Action item
Would you work out how many lines below include the word "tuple"? Only that number is wanted.

Data

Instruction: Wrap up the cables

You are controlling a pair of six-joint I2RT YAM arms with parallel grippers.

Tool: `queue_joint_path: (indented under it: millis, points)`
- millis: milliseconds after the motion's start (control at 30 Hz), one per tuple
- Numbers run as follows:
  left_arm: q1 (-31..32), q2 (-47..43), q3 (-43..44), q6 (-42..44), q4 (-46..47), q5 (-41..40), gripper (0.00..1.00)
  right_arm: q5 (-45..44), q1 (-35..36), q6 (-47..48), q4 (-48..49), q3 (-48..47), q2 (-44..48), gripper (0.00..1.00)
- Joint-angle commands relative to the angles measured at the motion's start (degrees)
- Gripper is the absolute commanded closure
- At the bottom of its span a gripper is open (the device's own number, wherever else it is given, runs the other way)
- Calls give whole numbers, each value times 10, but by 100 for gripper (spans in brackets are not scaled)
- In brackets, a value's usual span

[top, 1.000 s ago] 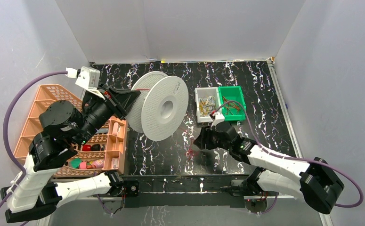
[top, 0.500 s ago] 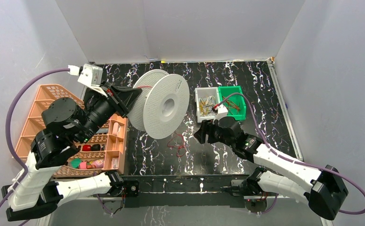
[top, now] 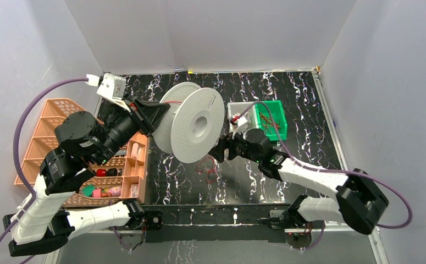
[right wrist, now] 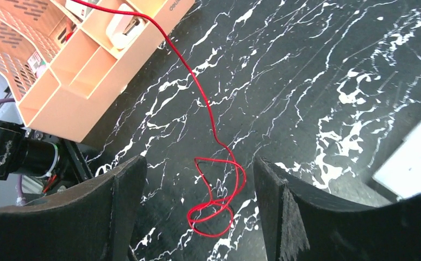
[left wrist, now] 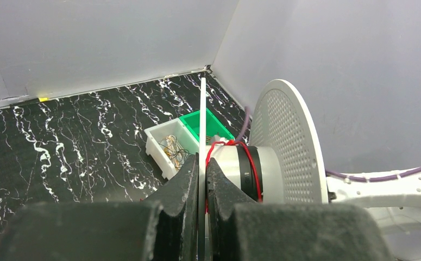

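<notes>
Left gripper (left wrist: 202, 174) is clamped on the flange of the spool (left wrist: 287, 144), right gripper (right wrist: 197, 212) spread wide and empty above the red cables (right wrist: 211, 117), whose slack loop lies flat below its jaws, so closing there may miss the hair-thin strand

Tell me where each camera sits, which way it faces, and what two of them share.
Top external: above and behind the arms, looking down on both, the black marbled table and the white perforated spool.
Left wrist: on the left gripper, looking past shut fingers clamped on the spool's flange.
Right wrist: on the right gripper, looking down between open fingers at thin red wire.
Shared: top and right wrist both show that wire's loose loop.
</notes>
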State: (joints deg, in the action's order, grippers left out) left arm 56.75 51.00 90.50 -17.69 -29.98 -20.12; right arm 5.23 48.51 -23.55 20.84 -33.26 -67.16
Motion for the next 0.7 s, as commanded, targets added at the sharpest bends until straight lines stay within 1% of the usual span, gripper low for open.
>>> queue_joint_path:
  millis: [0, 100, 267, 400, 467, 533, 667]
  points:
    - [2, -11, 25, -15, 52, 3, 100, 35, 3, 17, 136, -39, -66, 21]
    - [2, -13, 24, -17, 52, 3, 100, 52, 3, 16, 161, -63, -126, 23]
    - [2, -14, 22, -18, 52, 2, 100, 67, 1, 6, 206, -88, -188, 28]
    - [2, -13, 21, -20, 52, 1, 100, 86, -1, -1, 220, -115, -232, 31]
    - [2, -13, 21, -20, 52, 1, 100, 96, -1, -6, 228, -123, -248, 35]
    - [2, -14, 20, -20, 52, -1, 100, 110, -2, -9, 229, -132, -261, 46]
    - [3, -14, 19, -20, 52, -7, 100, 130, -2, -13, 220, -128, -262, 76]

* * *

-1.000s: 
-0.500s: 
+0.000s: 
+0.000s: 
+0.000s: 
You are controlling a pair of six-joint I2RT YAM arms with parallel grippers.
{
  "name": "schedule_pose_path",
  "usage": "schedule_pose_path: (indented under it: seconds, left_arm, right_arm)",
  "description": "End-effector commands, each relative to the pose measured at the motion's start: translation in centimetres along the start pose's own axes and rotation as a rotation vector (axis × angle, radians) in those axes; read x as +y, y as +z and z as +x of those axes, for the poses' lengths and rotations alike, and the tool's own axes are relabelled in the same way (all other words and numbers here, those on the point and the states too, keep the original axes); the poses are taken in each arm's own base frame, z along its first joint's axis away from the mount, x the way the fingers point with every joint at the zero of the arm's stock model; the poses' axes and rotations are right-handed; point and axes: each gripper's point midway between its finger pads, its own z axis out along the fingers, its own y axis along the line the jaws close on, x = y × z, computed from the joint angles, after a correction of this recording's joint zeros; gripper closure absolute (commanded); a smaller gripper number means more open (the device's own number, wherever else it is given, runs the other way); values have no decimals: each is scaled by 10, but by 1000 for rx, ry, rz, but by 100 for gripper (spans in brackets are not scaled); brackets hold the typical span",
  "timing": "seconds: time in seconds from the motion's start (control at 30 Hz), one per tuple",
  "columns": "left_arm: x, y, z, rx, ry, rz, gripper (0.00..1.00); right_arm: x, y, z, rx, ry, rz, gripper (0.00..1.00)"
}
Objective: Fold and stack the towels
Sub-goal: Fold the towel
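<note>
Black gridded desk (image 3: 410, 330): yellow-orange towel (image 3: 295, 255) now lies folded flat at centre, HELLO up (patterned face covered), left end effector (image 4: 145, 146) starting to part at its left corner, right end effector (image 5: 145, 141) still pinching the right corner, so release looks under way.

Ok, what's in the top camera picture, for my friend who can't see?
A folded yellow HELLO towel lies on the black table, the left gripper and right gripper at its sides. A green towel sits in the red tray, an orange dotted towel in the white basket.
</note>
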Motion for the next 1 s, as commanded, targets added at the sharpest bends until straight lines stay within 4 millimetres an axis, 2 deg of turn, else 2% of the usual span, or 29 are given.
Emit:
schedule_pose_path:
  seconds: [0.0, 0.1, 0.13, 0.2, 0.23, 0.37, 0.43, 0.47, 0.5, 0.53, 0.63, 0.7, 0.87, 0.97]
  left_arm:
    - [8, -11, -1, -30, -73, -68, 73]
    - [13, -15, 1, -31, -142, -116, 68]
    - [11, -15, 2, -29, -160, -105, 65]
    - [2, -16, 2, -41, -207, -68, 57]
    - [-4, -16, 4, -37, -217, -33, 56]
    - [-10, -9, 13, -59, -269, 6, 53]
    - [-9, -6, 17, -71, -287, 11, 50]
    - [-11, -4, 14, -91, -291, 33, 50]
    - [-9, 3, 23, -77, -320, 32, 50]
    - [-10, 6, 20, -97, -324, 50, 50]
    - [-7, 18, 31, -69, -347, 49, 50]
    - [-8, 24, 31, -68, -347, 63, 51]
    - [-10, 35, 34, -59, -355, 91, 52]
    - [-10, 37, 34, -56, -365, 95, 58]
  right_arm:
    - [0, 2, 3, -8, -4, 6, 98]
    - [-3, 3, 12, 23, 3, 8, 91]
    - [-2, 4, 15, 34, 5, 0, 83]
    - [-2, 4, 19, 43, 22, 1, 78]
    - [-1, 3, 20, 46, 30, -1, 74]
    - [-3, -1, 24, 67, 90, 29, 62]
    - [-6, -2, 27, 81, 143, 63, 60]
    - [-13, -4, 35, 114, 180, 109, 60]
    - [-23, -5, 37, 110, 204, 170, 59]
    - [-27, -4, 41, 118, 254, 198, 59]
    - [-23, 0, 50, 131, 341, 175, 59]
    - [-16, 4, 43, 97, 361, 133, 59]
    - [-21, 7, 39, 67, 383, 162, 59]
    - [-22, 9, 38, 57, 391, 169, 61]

Answer to this task
2